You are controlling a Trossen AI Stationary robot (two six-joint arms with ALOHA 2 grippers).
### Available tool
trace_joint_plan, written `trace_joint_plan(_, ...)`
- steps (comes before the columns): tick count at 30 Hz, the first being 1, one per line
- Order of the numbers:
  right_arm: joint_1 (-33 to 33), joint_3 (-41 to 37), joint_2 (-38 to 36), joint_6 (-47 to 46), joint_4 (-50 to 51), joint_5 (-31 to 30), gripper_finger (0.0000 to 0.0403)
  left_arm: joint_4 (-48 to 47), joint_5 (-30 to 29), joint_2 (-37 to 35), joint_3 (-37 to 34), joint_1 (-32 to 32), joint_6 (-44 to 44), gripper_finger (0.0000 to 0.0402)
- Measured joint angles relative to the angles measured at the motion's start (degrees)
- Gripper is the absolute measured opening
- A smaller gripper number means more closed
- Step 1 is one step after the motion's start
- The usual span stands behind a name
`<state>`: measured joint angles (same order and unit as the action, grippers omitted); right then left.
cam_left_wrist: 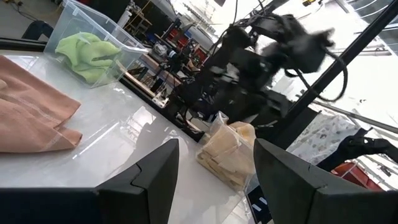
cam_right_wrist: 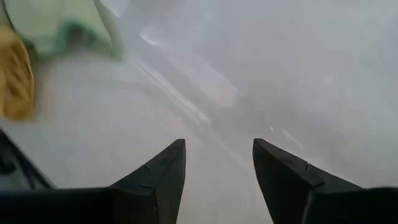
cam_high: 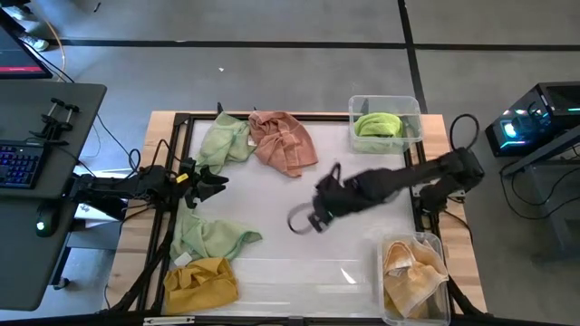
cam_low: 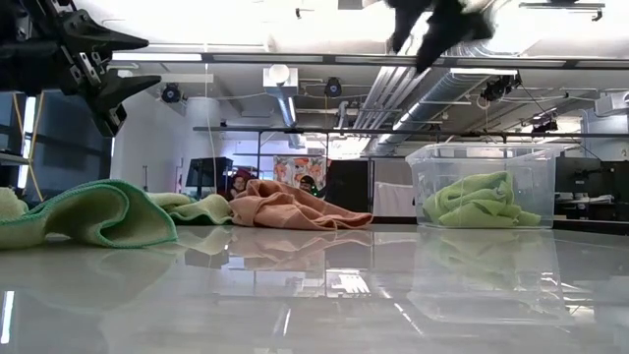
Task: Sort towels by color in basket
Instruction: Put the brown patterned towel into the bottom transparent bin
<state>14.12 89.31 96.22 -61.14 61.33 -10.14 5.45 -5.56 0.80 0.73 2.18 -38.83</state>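
Several towels lie loose on the table: a pale green one (cam_high: 227,140) and a dusty pink one (cam_high: 283,140) near the far edge, another pale green one (cam_high: 208,237) and a mustard one (cam_high: 199,282) at the near left. A bright green towel (cam_high: 379,127) sits in the far right bin (cam_high: 412,104). A yellow-peach towel (cam_high: 410,272) fills the near right bin (cam_high: 433,312). My left gripper (cam_high: 216,181) hangs open above the table's left side, empty. My right gripper (cam_high: 308,222) is open over the bare middle of the table, raised, with nothing between its fingers (cam_right_wrist: 168,168).
A black frame (cam_high: 272,116) runs round the white tabletop. In the low view the pink towel (cam_low: 285,208) and pale green towel (cam_low: 88,211) lie ahead, with the bright green towel's bin (cam_low: 482,187) on the right. Bare tabletop (cam_high: 299,263) lies between the towels and bins.
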Motion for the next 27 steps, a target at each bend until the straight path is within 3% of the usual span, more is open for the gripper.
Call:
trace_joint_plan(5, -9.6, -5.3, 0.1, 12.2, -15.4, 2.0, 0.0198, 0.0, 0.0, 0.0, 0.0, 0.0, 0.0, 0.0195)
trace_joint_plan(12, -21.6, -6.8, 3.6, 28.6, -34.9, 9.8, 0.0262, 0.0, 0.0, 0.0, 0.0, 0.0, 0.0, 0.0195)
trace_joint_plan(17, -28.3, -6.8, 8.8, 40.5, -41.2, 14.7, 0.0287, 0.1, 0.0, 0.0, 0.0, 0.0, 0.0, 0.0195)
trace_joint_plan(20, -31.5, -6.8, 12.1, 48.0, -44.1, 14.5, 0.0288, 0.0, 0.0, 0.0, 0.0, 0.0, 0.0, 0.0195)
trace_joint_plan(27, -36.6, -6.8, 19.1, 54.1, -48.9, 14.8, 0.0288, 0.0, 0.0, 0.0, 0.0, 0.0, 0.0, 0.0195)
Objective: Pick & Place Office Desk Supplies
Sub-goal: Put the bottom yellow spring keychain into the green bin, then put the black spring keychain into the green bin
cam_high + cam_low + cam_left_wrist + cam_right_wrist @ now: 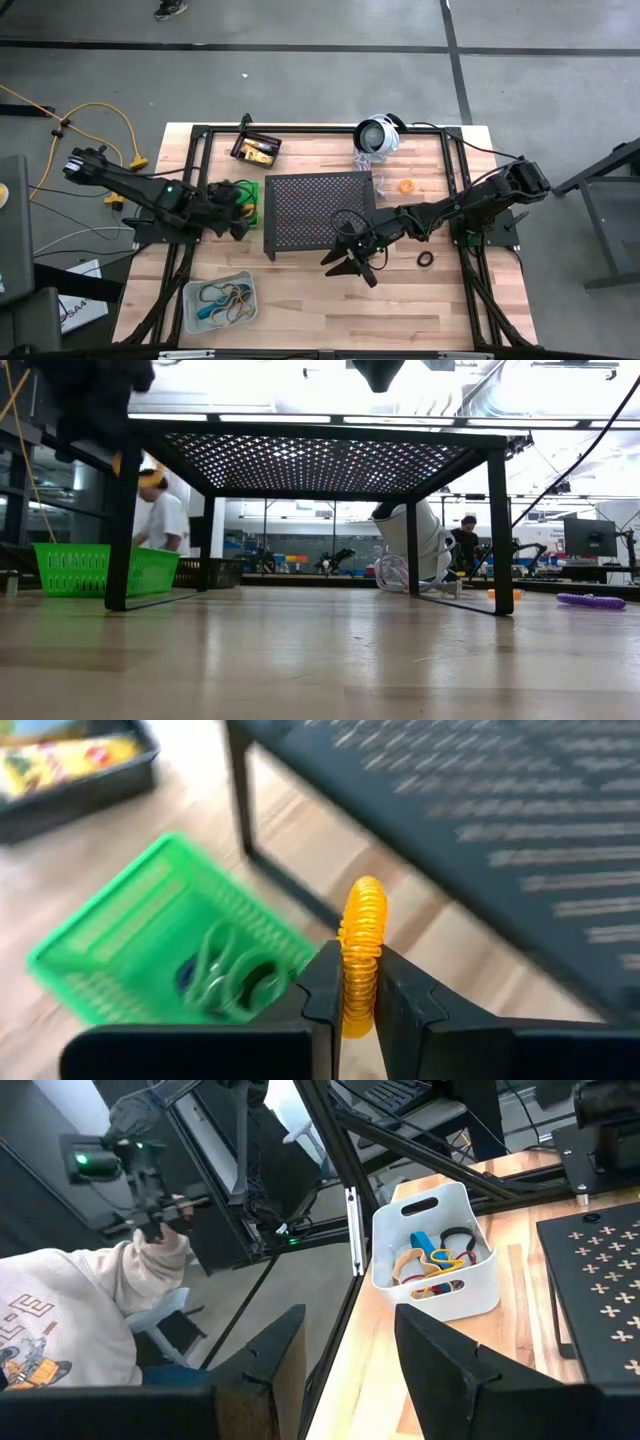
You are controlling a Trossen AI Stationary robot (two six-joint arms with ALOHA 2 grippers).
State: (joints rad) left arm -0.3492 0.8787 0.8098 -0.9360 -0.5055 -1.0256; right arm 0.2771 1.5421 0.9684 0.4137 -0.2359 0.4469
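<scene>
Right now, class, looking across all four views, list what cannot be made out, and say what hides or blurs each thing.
- Green bin: in the high view the left hand, shut on an orange coil loop, covers most of it.
- Green bin's contents: blurred in the left wrist view.
- Black bin: contents too small in the high view, cut off in the left wrist view.
- Purple loop: far and low in the low view; shape unclear.
- Right hand: open, empty.

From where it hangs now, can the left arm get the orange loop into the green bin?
Probably yes. The left tool is shut on the orange loop and the green bin lies open-topped just ahead, beside the stand, with nothing between them.
</scene>
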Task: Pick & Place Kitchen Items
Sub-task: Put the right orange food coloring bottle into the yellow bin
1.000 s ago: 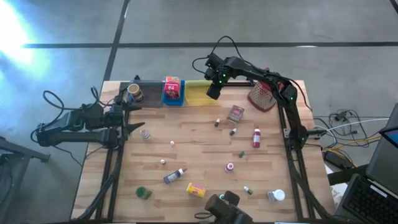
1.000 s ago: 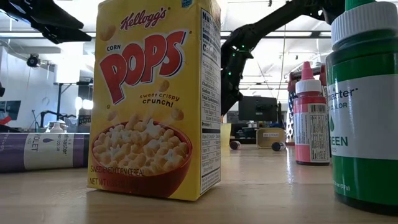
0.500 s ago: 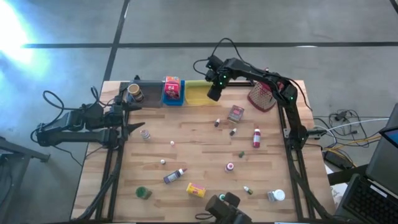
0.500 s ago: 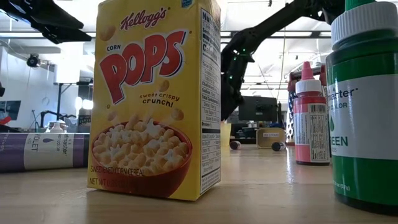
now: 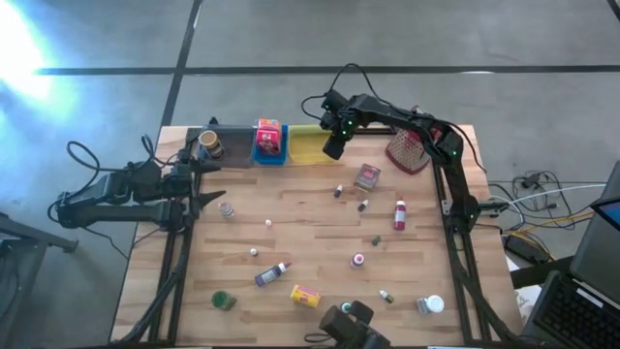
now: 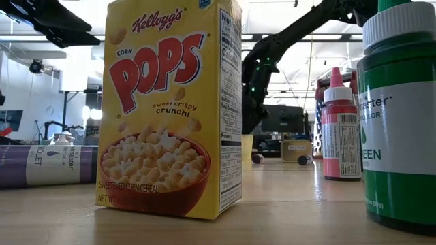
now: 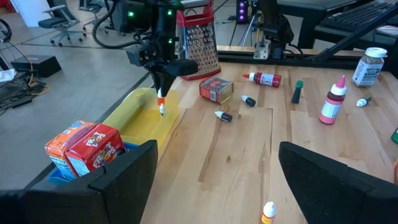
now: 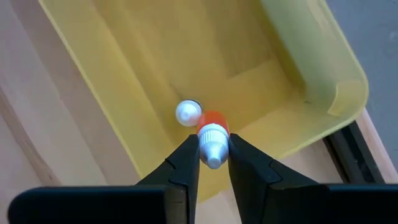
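Not much changes over the last second. The only thing moving is the right arm: its pincer (image 5: 332,149), clamped on a tiny orange bottle (image 8: 212,129) with a white cap, creeps a little toward the middle of the yellow tray (image 5: 306,145) at the back of the counter (image 5: 310,242). In the high view it slides just a touch inward over the tray compared with a second ago. In the low view the arm's elbow and forearm shift a bit too, and the green light on it sits slightly higher than before. The pincer now hangs right over the tray's floor.
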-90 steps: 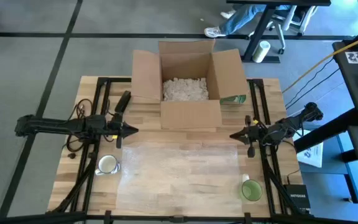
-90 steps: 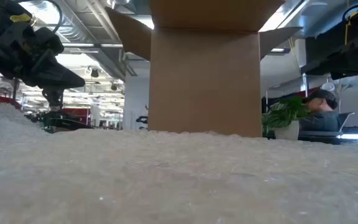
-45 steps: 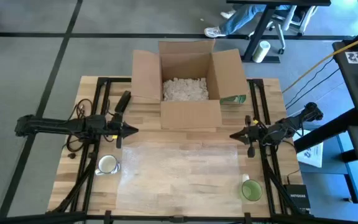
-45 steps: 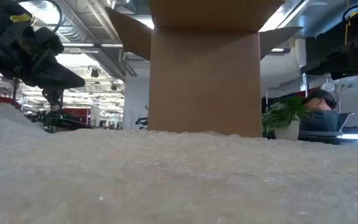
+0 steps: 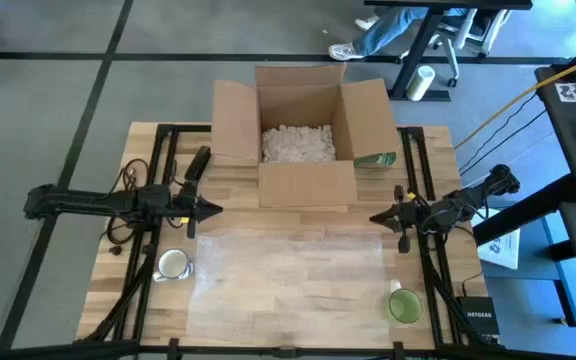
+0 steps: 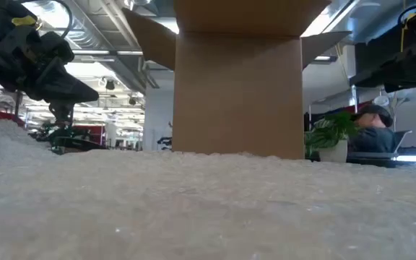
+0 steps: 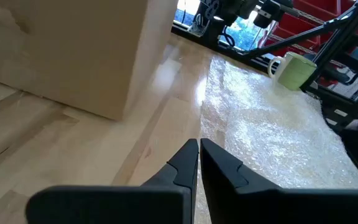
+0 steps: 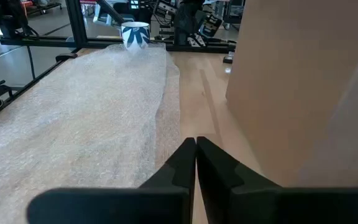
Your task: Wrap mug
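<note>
Wooden table (image 5: 298, 320), seen from above, carrying the following.

Cardboard box (image 5: 303, 140): open, flaps spread, at the far middle of the table; white packing peanuts (image 5: 298, 143) lie inside it. A green-printed item shows just beside its right flap (too small to identify).

Bubble wrap sheet (image 5: 293, 275): clear, spread flat over the middle and near part of the table, in front of the box. It fills the foreground of the low view (image 6: 208, 209).

White mug with blue pattern (image 5: 173, 265): upright at the near left, at the left edge of the sheet. In the right wrist view it stands at the sheet's far end (image 8: 135, 34).

Green mug (image 5: 404, 305): upright at the near right corner, at the right edge of the sheet; also seen from the left wrist (image 7: 296, 70).

Left gripper (image 5: 206, 210): over the left side of the table, near the box's left front corner, pointing toward the middle. Fingers closed together, nothing between them (the left wrist view (image 7: 199, 155) shows the tips meeting above bare wood beside the sheet's edge).

Right gripper (image 5: 380, 219): over the right side, level with the left one and pointing toward it. Fingers likewise pressed together and empty (image 8: 196, 152), above the sheet's edge.

Both mugs stand well apart from either gripper.

A person's legs (image 5: 383, 30) beside a chair, on the floor beyond the table.
</note>
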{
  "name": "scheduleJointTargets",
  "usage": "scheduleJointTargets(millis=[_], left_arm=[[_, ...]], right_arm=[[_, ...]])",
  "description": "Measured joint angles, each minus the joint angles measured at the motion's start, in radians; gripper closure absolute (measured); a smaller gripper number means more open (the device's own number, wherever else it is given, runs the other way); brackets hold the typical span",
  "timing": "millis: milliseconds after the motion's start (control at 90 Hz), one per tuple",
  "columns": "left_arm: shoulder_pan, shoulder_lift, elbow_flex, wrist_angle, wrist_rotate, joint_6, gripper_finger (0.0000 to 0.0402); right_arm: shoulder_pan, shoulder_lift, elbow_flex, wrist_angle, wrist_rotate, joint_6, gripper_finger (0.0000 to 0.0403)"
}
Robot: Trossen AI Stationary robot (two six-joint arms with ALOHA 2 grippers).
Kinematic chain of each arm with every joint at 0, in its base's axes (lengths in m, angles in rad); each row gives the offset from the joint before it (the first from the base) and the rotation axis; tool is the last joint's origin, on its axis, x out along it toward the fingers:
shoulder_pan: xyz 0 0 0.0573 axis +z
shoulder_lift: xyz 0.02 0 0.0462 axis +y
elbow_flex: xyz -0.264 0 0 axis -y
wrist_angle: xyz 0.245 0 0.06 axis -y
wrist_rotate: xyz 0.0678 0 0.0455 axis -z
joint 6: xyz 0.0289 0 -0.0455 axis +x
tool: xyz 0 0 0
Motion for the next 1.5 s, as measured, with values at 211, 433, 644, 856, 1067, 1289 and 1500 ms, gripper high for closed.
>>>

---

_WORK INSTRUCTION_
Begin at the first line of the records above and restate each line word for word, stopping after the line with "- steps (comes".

_OUTPUT BELOW_
You are controlling a Trossen AI Stationary robot (two six-joint arms with ALOHA 2 grippers).
### Available tool
trace_joint_plan, written `trace_joint_plan(_, ...)`
- steps (comes before the columns): tick count at 30 Hz, the first being 1, one per line

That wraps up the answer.